• [Exercise instructions]:
Without the pictures, set down everything in the listing exactly.

• [Dataset excerpt]:

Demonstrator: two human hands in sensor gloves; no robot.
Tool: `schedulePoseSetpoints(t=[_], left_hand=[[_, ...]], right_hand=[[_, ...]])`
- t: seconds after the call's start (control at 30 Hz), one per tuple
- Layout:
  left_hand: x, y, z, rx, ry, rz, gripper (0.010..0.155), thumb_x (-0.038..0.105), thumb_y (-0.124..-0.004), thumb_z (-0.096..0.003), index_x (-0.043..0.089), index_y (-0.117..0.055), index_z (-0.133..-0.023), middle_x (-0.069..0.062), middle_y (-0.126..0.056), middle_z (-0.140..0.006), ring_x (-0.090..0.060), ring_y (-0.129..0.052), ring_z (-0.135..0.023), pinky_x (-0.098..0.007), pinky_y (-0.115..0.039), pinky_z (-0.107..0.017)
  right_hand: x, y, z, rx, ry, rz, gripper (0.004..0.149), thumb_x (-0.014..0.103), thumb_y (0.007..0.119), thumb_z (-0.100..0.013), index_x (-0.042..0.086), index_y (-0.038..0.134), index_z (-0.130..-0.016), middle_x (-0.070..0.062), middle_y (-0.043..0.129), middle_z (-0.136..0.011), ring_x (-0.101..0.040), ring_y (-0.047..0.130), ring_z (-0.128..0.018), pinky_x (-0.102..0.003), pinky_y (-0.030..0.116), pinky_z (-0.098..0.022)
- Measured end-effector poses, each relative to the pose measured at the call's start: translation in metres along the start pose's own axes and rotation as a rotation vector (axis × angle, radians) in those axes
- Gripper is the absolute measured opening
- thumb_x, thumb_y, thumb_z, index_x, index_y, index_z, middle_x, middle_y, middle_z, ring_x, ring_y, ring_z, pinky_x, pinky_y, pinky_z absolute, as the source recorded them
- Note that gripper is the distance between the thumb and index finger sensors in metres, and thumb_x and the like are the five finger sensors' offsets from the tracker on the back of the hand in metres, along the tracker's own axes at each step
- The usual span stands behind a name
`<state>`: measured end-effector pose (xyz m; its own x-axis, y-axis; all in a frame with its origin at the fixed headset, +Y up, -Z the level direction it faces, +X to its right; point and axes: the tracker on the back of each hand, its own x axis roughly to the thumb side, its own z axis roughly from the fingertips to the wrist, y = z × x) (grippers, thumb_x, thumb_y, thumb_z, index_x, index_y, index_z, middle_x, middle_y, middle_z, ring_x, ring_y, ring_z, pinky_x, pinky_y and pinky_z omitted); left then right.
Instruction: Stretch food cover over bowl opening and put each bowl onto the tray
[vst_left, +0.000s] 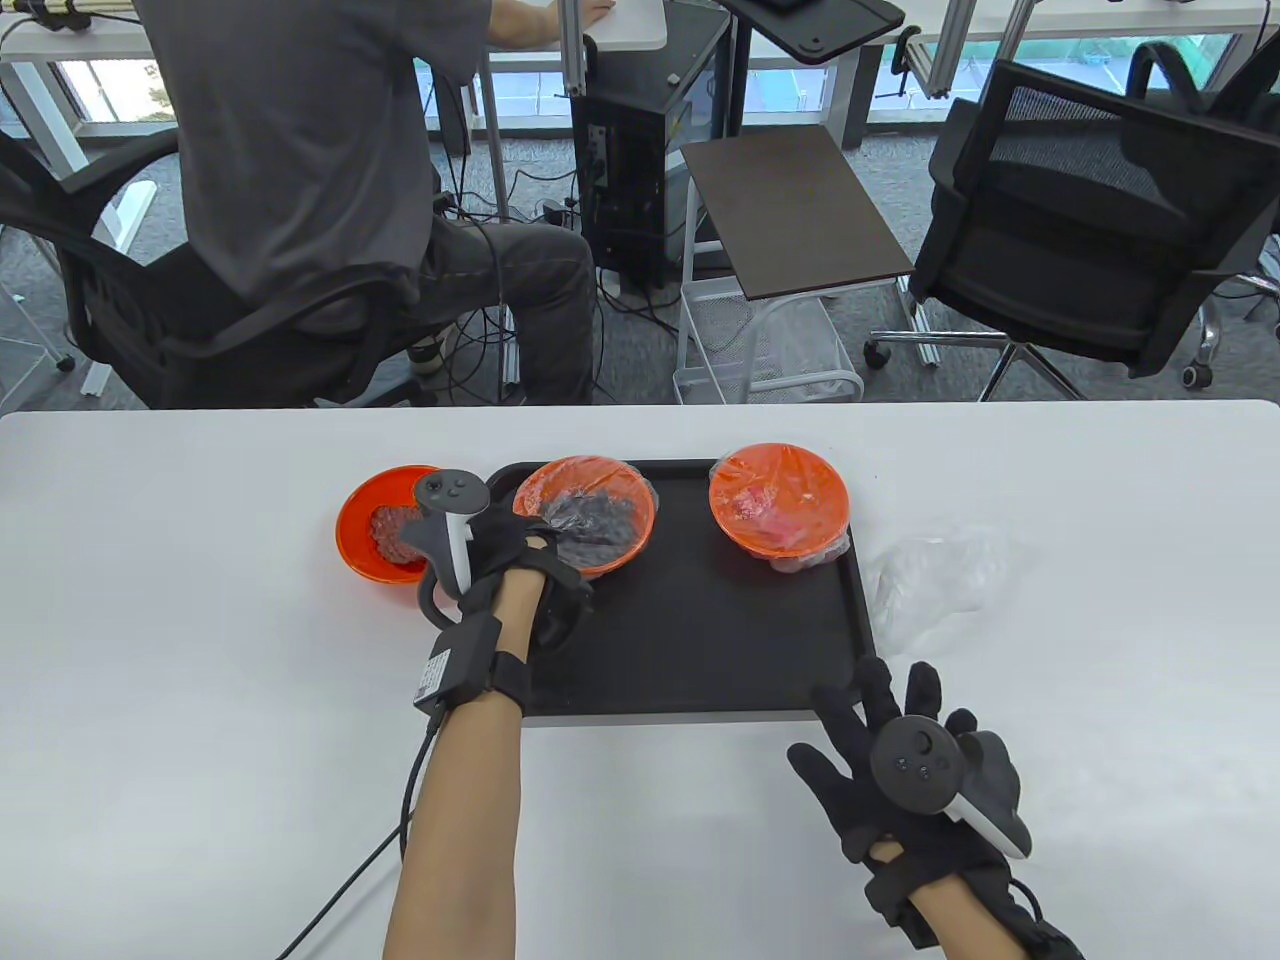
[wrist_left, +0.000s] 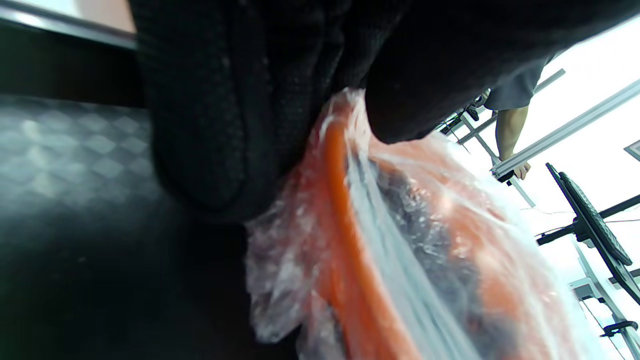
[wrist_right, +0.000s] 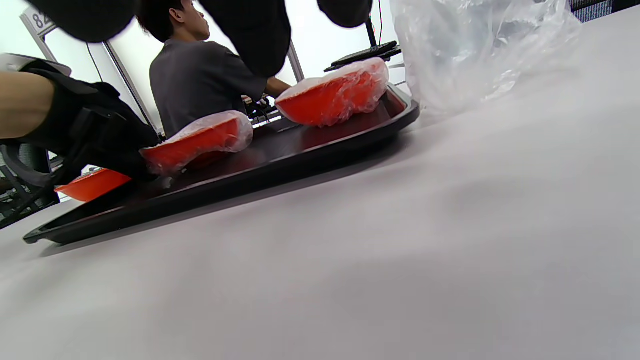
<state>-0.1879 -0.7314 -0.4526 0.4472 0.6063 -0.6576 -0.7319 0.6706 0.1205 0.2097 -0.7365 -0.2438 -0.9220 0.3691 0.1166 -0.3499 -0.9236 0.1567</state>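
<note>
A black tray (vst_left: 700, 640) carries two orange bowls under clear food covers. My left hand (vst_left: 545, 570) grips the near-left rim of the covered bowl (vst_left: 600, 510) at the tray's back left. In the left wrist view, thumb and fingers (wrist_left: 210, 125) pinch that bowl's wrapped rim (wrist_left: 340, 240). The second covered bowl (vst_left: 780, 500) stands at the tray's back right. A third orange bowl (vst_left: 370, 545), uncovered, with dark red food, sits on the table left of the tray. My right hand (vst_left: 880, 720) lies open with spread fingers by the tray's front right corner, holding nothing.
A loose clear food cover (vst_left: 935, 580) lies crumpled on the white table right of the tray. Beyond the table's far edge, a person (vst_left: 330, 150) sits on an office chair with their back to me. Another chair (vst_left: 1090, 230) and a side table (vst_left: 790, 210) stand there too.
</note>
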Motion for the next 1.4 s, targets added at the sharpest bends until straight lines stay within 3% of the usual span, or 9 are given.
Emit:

• [Answer space]:
Demonstrator: two human hands in sensor gloves; no robot.
Tool: `schedulePoseSetpoints(t=[_], left_hand=[[_, ...]], right_hand=[[_, ...]])`
- t: seconds after the call's start (control at 30 Hz), one per tuple
- Layout:
  left_hand: x, y, z, rx, ry, rz, gripper (0.010..0.155), thumb_x (-0.038..0.105), thumb_y (-0.124..-0.004), thumb_z (-0.096..0.003), index_x (-0.043..0.089), index_y (-0.117..0.055), index_z (-0.133..-0.023), middle_x (-0.069..0.062), middle_y (-0.126..0.056), middle_z (-0.140..0.006), ring_x (-0.090..0.060), ring_y (-0.129..0.052), ring_z (-0.135..0.023), pinky_x (-0.098..0.007), pinky_y (-0.115..0.039), pinky_z (-0.107..0.017)
  right_hand: x, y, z, rx, ry, rz, gripper (0.004..0.149), thumb_x (-0.014..0.103), thumb_y (0.007..0.119), thumb_z (-0.100..0.013), index_x (-0.042..0.086), index_y (-0.038..0.134), index_z (-0.130..-0.016), middle_x (-0.070..0.062), middle_y (-0.043..0.129), middle_z (-0.136..0.011), ring_x (-0.101..0.040), ring_y (-0.047..0.130), ring_z (-0.128..0.018), pinky_x (-0.102..0.003), pinky_y (-0.030..0.116), pinky_z (-0.098..0.022)
- Measured end-effector poses, each relative to the pose measured at the call's start: translation in metres along the start pose's own axes and rotation as a rotation vector (axis × angle, radians) in those axes
- Gripper is the absolute measured opening
- thumb_x, thumb_y, thumb_z, index_x, index_y, index_z, middle_x, middle_y, middle_z, ring_x, ring_y, ring_z, pinky_x, pinky_y, pinky_z absolute, as the source recorded them
- Note that gripper is the distance between the thumb and index finger sensors in metres, and thumb_x and the like are the five finger sensors' offsets from the tracker on the back of the hand in metres, along the tracker's own axes at each step
- The usual span stands behind a name
`<state>`: measured end-effector pose (xyz m; its own x-axis, y-axis; all in a frame with its origin at the fixed headset, +Y up, -Z the level direction it faces, +X to its right; point and axes: the tracker on the back of each hand, its own x axis roughly to the thumb side, its own z axis roughly from the fingertips to the wrist, y = z × x) (grippers, thumb_x, thumb_y, thumb_z, index_x, index_y, index_z, middle_x, middle_y, middle_z, ring_x, ring_y, ring_z, pinky_x, pinky_y and pinky_z omitted); left then right.
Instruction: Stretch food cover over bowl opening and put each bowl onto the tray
[vst_left, +0.000s] 
[wrist_left, +0.000s] 
[wrist_right, +0.000s] 
<state>-0.1879 -0.7314 -0.4526 0.4472 0.6063 -0.6576 -0.7319 0.6706 0.1205 0.2097 -0.7365 -0.2438 -0.9220 0.3691 0.1166 -0.3499 -0.9236 0.1567</state>
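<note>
A black tray (vst_left: 700, 640) carries two orange bowls under clear food covers. My left hand (vst_left: 545, 570) grips the near-left rim of the covered bowl (vst_left: 600, 510) at the tray's back left. In the left wrist view, thumb and fingers (wrist_left: 210, 125) pinch that bowl's wrapped rim (wrist_left: 340, 240). The second covered bowl (vst_left: 780, 500) stands at the tray's back right. A third orange bowl (vst_left: 370, 545), uncovered, with dark red food, sits on the table left of the tray. My right hand (vst_left: 880, 720) lies open with spread fingers by the tray's front right corner, holding nothing.
A loose clear food cover (vst_left: 935, 580) lies crumpled on the white table right of the tray. Beyond the table's far edge, a person (vst_left: 330, 150) sits on an office chair with their back to me. Another chair (vst_left: 1090, 230) and a side table (vst_left: 790, 210) stand there too.
</note>
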Motion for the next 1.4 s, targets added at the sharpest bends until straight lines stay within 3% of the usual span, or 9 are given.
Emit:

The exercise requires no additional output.